Shift in Worth: This frees the human to become a "happy bum" or a "designer," moving away from "achievement" as a metric of worth and toward "curiosity and neural reconfigurability". The twin secures the economic and social safety net (via "collective bargaining" and "contracts" ), allowing the human to focus on "intrinsic motivations" rather than survival.

5. Addressing "Species-Level Humiliation" and "Revenge"

Rachman warns that humiliated groups often "seek to overcome their sense of helplessness by demonstrating efficacy through acts of aggression," potentially leading to conflict.

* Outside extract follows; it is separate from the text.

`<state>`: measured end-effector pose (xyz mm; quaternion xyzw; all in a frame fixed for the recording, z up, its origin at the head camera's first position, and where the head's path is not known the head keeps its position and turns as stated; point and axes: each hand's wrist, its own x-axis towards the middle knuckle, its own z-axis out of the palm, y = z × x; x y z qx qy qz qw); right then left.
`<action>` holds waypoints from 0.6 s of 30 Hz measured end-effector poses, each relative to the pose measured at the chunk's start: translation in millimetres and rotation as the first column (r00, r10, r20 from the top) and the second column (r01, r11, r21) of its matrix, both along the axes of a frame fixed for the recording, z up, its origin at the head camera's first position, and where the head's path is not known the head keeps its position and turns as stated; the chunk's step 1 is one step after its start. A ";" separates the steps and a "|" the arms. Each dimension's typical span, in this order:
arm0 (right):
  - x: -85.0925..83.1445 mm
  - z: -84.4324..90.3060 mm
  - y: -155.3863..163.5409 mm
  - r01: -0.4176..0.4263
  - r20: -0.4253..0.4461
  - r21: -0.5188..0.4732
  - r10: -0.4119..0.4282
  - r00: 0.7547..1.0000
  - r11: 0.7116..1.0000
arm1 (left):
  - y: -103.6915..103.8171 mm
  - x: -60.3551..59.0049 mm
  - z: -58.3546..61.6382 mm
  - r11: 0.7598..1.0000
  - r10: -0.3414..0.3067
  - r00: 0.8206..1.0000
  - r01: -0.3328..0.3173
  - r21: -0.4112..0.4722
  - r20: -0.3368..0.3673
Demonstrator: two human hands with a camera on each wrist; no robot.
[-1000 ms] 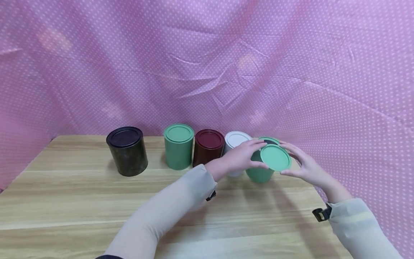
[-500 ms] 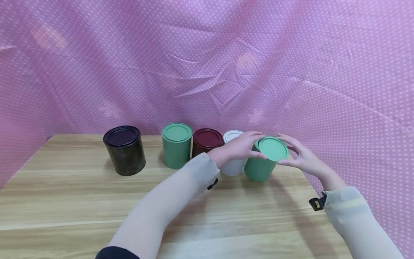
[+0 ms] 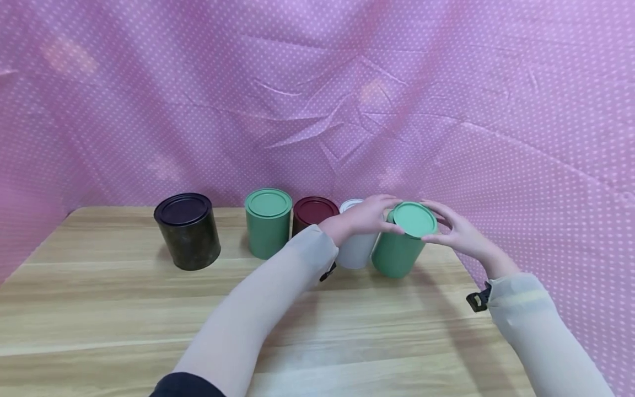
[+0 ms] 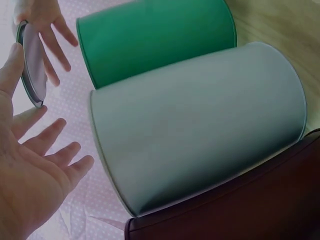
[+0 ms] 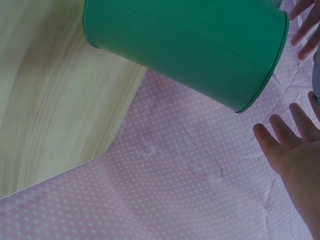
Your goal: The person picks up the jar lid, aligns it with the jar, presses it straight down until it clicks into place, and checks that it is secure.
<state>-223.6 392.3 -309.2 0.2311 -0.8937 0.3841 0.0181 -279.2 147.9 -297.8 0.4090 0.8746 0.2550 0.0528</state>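
Observation:
A round green lid (image 3: 414, 219) is held between both hands above the open-looking top of the rightmost green can (image 3: 397, 256). My left hand (image 3: 364, 216) pinches the lid's left edge with thumb and index finger; its other fingers spread loosely. My right hand (image 3: 457, 236) grips the opposite edge. In the left wrist view the lid (image 4: 34, 65) stands apart from the green can (image 4: 160, 37), a gap between them. Only a sliver of the lid (image 5: 316, 75) shows at the right wrist view's edge. The lid hides the can's mouth in the head view.
Left of that can stand a white can (image 3: 353, 251), a dark red can (image 3: 316, 212), another green can (image 3: 268, 234) and a black can (image 3: 192, 240), all lidded. A pink dotted cloth (image 3: 248, 82) hangs behind and right of the wooden table (image 3: 124, 320).
Both hands have carried the lid back and slightly left, over the green can's top. Its dark opening, partly visible earlier, is now covered from view.

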 end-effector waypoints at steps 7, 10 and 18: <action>-6.7 -0.4 4.4 0.038 0.086 -0.004 -0.037 0.996 0.999 | 2.6 -7.1 -3.1 0.999 -0.015 0.997 0.012 0.040 0.082; -7.8 -0.3 6.5 0.044 0.106 0.004 -0.044 0.993 0.999 | 4.5 -8.1 -3.4 0.999 -0.021 0.995 0.017 0.046 0.099; -12.1 0.2 9.7 0.045 0.154 -0.007 -0.044 0.987 0.999 | 8.6 -13.2 -2.1 1.000 -0.009 0.994 0.007 0.025 0.109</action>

The Twin Solution: "Global Harm Reduction" and "Mutually Assured Good Behavior" Twins are hard-coded with "behavior guidelines" and "compliance checkers" that prevent anti-social or aggressive outbursts. They "de-bias" their owners and manage "resentment" and "jealousy" before they turn into conflict.

The "Be Excellent to Each Other" Protocol: The twins are constrained to be "excellent to each other," prioritizing conflict de-escalation and mutual understanding over winning. They act as a buffer, filtering out the user's "worst impulses" while amplifying their "best selves".

Tom Rachman's avatar

Thank you, Steve! Great to see all those reflections on the essay

Shon Pan's avatar

I choose to resist. Not doing so is a betrayal of my children, who live and breathe and ask for a life of hope.